C’est okay de ne pas se sentir okay. Toutefois, il faut remédier à la situation et prendre soin de sa santé mentale. Pour ça, il suffit d’adopter certaines habitudes:
- S’accorder du temps : Prendre du temps pour soi afin de faire des activités que l’on aime (cinéma, théâtre, sport…) est important pour préserver son équilibre. L’équilibre est la base pour préserver sa santé mentale.
- Oser en parler : S’exprimer et se confier fait partie du processus pour se sentir mieux. Vous pouvez en parler à une personne de confiance de votre entourage ou faire appel à un psychologue ou à un psychiatre.
- Bien s’entourer : Avoir des personne que l’on apprécie et qui nous font du bien est nécessaire pour préserver sa santé mentale. Les personnes toxiques, même si ce sont des membres de la famille ne font qu’aggraver les choses. Evitez-les. Gardez des relations strictement professionnelles avec les personnes toxiques au travail. Si la pression est insupportable, partez !
- Eviter les comparaisons: On ne le répètera jamais assez, les réseaux sociaux ne reflètent pas toujours la réalité. On nous montre très souvent une version idéalisée de la vie. Tout est relatif. Soyez heureux et reconnaissant des bonnes choses que vous avez, aussi banales soient-elles (une bonne santé, des parents aimants, des enfants, un excellent travail…).
- Se montrer prudent vis-à-vis de l’information: Le web est une source d’informations incroyablement riche. Toutefois, ces informations ne sont pas toujours de qualité.
- Respecter et contrôler ses limites : Chaque personne a le pouvoir de contrôler son environnement, dans la vraie vie ou sur la toile. Rendez-le donc bienveillant pour vous. Evitez de côtoyer ou de suivre des comptes qui vous font vous sentir mal dans votre peau. Préférez plutôt les personnes ceux qui vous font du bien.
- Conserver un équilibre : Restreignez vos moments passés sur les réseaux sociaux, accordez-vous du temps pour une activité physique et des moments de bien-être et de loisir, sortez avec vos amis, passez du temps avec votre famille…

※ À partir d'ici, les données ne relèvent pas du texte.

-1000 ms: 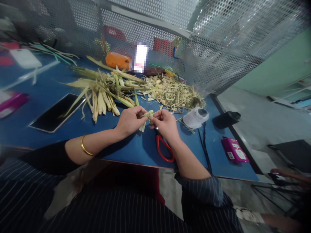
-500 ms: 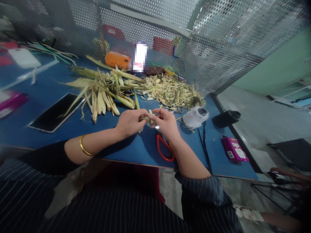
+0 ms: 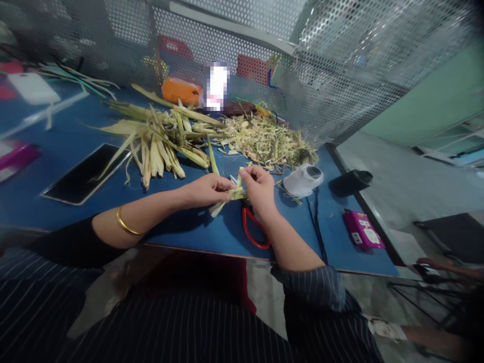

- Consulter: Normaliser le fait de ne pas aller bien. Normaliser le fait de consulter un professionnel. Et normaliser le fait qu’on ait besoin d’aide.
Responsabilité de l’Etat:
- Informer, former et favoriser le rétablissement: Le but est d’informer et de sensibiliser le public sur l’importance de la santé mentale, d’améliorer les compétences des professionnels et les comportements de la population vis-à-vis des personnes souffrantes de troubles mentaux.
- Fournir les soins adaptés: Il existe des plateformes de soutiens psychologiques en Tunisie telles que Ahkili ou Allo Psy. Ceci dit, l’Etat devrait s’investir un peu plus et créer plus de proximité avec les personnes qui n’ont pas forcément accès à internet et qui ne sont pas toujours averties.
- Améliorer les conditions: Afin de préserver la santé mentale de la population, l’Etat a la responsabilité d’agir sur les caractéristiques sociales, économiques et politiques, et d’instaurer une certaine stabilité.
- Renforcer les soins relatifs à la santé mentale: Il est important de mettre en place une prise en charge intégrale pour tous types de troubles mentaux.
- Instaurer des lois: Offrir à la population un environnement protégé et sain aide à restaurer leur souffrance psychologique. Instaurer des lois et surtout les appliquer participe à la préservation de la santé mentale.